- Problem details -
Only the lines containing "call" should appear in the answer, copied from the listing below.
########################################
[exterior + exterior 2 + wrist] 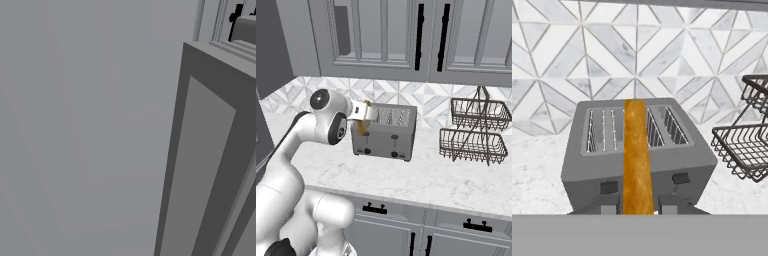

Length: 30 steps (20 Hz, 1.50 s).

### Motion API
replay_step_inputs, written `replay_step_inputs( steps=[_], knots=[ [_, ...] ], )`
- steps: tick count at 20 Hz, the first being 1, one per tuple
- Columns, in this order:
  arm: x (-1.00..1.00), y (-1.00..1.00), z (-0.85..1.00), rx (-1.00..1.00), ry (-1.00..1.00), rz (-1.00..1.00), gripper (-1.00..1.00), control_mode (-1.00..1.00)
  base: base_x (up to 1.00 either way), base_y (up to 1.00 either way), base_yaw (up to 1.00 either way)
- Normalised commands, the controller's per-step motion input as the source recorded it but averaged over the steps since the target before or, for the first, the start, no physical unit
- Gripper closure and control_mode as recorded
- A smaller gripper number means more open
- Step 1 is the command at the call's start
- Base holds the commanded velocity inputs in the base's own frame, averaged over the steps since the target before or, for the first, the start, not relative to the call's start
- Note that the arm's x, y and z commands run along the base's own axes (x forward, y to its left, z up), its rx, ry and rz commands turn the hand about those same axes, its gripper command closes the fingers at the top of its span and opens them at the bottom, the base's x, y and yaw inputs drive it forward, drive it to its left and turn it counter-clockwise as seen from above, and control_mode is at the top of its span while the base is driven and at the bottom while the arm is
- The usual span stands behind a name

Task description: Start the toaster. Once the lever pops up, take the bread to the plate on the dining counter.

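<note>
While clamped edge-on in the gripper [362,126], the bread [635,155] hangs just above the toaster [385,131]. Could slip or twist in so narrow a pinch, or snag on the wire baskets [472,131] to the right. Open marble counter [421,181] in front; cabinets [406,35] close overhead.

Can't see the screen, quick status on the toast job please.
Gripper shut on bread, edge-on, lifted above toaster. Plate not yet reached. Wire basket stands off to the right, apart.
</note>
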Motion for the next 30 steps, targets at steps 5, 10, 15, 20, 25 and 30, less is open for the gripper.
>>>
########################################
- Result for this exercise -
- Step 1 is the command at the call's start
- Base holds the commanded velocity inputs in the base's own frame, averaged over the steps since the target before or, for the first, the start, not relative to the call's start

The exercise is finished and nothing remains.